» **What to work on**
Please reproduce the entries in full. Keep every character the same.

» **Dataset entries**
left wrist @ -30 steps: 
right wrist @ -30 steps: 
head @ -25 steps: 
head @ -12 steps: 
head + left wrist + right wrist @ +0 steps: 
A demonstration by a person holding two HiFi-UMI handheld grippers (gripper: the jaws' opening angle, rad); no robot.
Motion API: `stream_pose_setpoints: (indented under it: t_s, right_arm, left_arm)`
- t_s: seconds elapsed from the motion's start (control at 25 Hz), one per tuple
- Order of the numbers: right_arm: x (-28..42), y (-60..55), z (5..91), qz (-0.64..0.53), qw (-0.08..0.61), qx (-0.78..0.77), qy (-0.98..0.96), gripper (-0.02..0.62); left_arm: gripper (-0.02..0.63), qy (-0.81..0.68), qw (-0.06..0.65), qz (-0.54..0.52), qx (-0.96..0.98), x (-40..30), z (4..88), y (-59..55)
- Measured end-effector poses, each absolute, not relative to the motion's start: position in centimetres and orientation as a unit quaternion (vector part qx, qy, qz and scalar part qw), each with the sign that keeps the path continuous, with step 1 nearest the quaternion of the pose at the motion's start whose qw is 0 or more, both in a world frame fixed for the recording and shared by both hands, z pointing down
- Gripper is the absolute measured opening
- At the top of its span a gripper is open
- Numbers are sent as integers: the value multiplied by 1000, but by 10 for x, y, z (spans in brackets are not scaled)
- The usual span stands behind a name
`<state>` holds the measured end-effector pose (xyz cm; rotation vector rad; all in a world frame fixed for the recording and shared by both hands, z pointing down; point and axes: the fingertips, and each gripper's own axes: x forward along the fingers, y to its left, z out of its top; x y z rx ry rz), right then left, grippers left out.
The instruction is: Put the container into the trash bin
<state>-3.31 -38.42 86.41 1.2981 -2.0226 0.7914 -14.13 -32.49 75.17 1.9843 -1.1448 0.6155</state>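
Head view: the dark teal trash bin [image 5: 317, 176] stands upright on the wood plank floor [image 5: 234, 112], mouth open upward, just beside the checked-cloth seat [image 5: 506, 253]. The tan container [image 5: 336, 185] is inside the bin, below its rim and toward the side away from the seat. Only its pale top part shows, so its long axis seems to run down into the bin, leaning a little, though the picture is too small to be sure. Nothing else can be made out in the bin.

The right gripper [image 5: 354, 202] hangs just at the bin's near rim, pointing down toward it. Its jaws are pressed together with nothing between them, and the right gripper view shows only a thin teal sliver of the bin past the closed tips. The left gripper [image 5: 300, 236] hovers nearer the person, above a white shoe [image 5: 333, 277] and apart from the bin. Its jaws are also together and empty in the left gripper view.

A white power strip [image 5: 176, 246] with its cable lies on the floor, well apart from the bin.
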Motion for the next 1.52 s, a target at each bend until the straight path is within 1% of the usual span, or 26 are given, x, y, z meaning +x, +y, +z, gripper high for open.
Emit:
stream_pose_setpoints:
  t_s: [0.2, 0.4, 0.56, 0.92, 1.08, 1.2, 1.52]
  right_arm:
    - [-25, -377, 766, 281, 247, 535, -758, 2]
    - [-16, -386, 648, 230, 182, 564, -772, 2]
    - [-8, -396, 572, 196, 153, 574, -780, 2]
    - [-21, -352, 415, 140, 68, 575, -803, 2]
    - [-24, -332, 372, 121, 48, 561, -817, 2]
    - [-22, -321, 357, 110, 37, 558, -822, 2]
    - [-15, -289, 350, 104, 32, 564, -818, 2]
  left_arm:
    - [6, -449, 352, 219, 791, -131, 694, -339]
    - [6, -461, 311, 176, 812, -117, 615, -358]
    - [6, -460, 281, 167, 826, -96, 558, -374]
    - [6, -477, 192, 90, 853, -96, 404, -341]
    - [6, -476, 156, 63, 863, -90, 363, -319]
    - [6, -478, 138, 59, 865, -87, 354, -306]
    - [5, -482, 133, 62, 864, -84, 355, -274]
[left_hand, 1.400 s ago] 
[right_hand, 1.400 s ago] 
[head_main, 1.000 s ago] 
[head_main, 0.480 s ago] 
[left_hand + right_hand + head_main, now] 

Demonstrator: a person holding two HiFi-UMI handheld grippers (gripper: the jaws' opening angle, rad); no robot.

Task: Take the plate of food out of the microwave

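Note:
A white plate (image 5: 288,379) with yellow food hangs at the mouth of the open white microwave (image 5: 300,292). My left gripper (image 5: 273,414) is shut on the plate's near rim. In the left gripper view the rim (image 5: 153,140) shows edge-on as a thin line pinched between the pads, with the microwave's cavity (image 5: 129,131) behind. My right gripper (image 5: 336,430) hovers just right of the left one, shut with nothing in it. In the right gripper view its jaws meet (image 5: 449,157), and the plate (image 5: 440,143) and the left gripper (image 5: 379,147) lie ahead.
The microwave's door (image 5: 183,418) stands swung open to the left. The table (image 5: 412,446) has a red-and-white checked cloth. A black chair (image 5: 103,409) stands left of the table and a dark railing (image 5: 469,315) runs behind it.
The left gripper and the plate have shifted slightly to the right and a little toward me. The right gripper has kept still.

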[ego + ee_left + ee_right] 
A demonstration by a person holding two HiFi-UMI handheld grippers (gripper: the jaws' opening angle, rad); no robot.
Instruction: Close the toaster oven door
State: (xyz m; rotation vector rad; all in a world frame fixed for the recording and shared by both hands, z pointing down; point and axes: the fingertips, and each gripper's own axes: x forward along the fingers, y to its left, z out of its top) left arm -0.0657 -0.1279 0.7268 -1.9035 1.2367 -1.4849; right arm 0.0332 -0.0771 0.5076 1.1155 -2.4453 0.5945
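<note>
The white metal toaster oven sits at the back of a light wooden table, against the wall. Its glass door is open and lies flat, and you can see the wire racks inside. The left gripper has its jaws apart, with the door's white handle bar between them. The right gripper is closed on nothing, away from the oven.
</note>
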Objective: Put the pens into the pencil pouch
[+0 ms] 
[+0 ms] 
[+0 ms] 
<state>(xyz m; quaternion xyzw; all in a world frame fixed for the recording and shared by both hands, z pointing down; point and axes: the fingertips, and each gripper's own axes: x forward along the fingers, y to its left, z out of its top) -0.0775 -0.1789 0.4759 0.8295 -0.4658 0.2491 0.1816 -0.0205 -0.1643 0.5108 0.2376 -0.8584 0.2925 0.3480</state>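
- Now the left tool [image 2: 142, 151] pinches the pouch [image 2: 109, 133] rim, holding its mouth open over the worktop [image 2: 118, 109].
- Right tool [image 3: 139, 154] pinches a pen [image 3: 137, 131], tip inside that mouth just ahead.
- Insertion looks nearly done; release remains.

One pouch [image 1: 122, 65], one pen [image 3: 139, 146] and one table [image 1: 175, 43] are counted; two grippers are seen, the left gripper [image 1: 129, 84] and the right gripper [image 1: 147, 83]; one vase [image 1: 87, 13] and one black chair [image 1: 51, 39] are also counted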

» **Answer**
left wrist @ -30 steps: 
right wrist @ -30 steps: 
head @ -25 steps: 
head @ -12 steps: 
head + left wrist + right wrist @ +0 steps: 
A demonstration by a person holding two HiFi-UMI handheld grippers (gripper: the jaws' opening angle, rad); no robot.
Motion API: `stream_pose_setpoints: (indented under it: t_s, right_arm, left_arm)`
- t_s: seconds elapsed from the motion's start (control at 25 Hz), one per tuple
- Order of the numbers: right_arm: x (-28..42), y (-60..55), z (5..91), qz (-0.64..0.53), qw (-0.08..0.61), qx (-0.78..0.77), qy (-0.98..0.96), gripper (-0.02..0.62); left_arm: gripper (-0.02..0.63), qy (-0.81..0.68), qw (-0.06..0.65), qz (-0.54..0.52), qx (-0.96..0.98), x (-40..30), z (4..88), y (-59..55)
- Measured end-effector poses, each absolute, not relative to the motion's start: position in centimetres and orientation as a unit quaternion (vector part qx, qy, qz and scalar part qw), each with the sign that keeps the path continuous, with step 1 nearest the quaternion of the pose at the motion's start whose qw is 0 or more, both in a world frame fixed for the recording and shared by both hands, z pointing down
- Gripper is the absolute measured opening
- At the top of its span a gripper is open
- Numbers are sent as integers: the value multiplied by 1000, but by 10 for x, y, z (spans in brackets are not scaled)
- The usual span stands behind a name
`<state>` holds the measured end-effector pose (xyz cm; rotation vector rad; all in a world frame fixed for the recording and shared by both hands, z pointing down; point and axes: the fingertips, and each gripper's own axes: x forward along the fingers, y to its left, z out of its top; x y z rx ry rz), right then left, grippers left out.
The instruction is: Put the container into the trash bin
<state>-3.31 -38.42 86.41 1.2981 -2.0226 0.7914 -14.13 -32.49 75.17 1.9843 -1.1448 0.6155</state>
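Head view: the dark teal trash bin [image 5: 317, 176] stands upright on the wood plank floor [image 5: 234, 112], mouth open upward, just beside the checked-cloth seat [image 5: 506, 253]. The tan container [image 5: 336, 185] is inside the bin, below its rim and toward the side away from the seat. Only its pale top part shows, so its long axis seems to run down into the bin, leaning a little, though the picture is too small to be sure. Nothing else can be made out in the bin.

The right gripper [image 5: 354, 202] hangs just at the bin's near rim, pointing down toward it. Its jaws are pressed together with nothing between them, and the right gripper view shows only a thin teal sliver of the bin past the closed tips. The left gripper [image 5: 300, 236] hovers nearer the person, above a white shoe [image 5: 333, 277] and apart from the bin. Its jaws are also together and empty in the left gripper view.

A white power strip [image 5: 176, 246] with its cable lies on the floor, well apart from the bin.
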Motion for the next 1.52 s, a target at each bend until the straight path is within 1% of the usual span, or 26 are given, x, y, z meaning +x, +y, +z, gripper high for open.
Emit:
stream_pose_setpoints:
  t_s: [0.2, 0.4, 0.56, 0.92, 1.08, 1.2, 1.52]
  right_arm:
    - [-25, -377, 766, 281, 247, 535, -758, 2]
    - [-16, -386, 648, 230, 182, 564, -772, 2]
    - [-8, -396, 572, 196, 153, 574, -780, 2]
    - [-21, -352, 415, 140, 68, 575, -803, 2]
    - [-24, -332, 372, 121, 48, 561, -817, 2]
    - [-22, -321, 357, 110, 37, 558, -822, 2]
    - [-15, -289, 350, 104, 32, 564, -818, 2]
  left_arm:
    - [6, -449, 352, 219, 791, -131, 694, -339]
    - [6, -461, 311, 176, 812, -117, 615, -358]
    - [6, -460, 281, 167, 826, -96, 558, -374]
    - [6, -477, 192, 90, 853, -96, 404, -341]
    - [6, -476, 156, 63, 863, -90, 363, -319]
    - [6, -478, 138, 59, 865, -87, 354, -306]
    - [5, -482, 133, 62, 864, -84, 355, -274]
[left_hand, 1.400 s ago] 
[right_hand, 1.400 s ago] 
[head_main, 1.000 s ago] 
[head_main, 0.480 s ago] 
[left_hand + right_hand + head_main, now] 

Demonstrator: a person holding two HiFi-UMI handheld grippers (gripper: the jaws' opening angle, rad); no robot.

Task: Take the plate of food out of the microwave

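Note:
A white plate (image 5: 288,379) with yellow food hangs at the mouth of the open white microwave (image 5: 300,292). My left gripper (image 5: 273,414) is shut on the plate's near rim. In the left gripper view the rim (image 5: 153,140) shows edge-on as a thin line pinched between the pads, with the microwave's cavity (image 5: 129,131) behind. My right gripper (image 5: 336,430) hovers just right of the left one, shut with nothing in it. In the right gripper view its jaws meet (image 5: 449,157), and the plate (image 5: 440,143) and the left gripper (image 5: 379,147) lie ahead.
The microwave's door (image 5: 183,418) stands swung open to the left. The table (image 5: 412,446) has a red-and-white checked cloth. A black chair (image 5: 103,409) stands left of the table and a dark railing (image 5: 469,315) runs behind it.
The left gripper and the plate have shifted slightly to the right and a little toward me. The right gripper has kept still.
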
[ego + ee_left + ee_right] 
A demonstration by a person holding two HiFi-UMI handheld grippers (gripper: the jaws' opening angle, rad); no robot.
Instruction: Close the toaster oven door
State: (xyz m; rotation vector rad; all in a world frame fixed for the recording and shared by both hands, z pointing down; point and axes: the fingertips, and each gripper's own axes: x forward along the fingers, y to its left, z out of its top) left arm -0.0657 -0.1279 0.7268 -1.9035 1.2367 -1.4849; right arm 0.0332 -0.0771 0.5076 1.1155 -2.4453 0.5945
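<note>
The white metal toaster oven sits at the back of a light wooden table, against the wall. Its glass door is open and lies flat, and you can see the wire racks inside. The left gripper has its jaws apart, with the door's white handle bar between them. The right gripper is closed on nothing, away from the oven.
</note>
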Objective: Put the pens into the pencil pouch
[+0 ms] 
[+0 ms] 
[+0 ms] 
<state>(xyz m; quaternion xyzw; all in a world frame fixed for the recording and shared by both hands, z pointing down; point and axes: the fingertips, and each gripper's own axes: x forward along the fingers, y to its left, z out of its top) -0.0775 -0.1789 0.4759 0.8295 -0.4658 0.2491 0.1816 -0.0205 -0.1643 0.5108 0.2376 -0.8584 0.2925 0.3480</state>
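- Now the left tool [image 2: 142, 151] pinches the pouch [image 2: 109, 133] rim, holding its mouth open over the worktop [image 2: 118, 109].
- Right tool [image 3: 139, 154] pinches a pen [image 3: 137, 131], tip inside that mouth just ahead.
- Insertion looks nearly done; release remains.

One pouch [image 1: 122, 65], one pen [image 3: 139, 146] and one table [image 1: 175, 43] are counted; two grippers are seen, the left gripper [image 1: 129, 84] and the right gripper [image 1: 147, 83]; one vase [image 1: 87, 13] and one black chair [image 1: 51, 39] are also counted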

The output is complete as shown.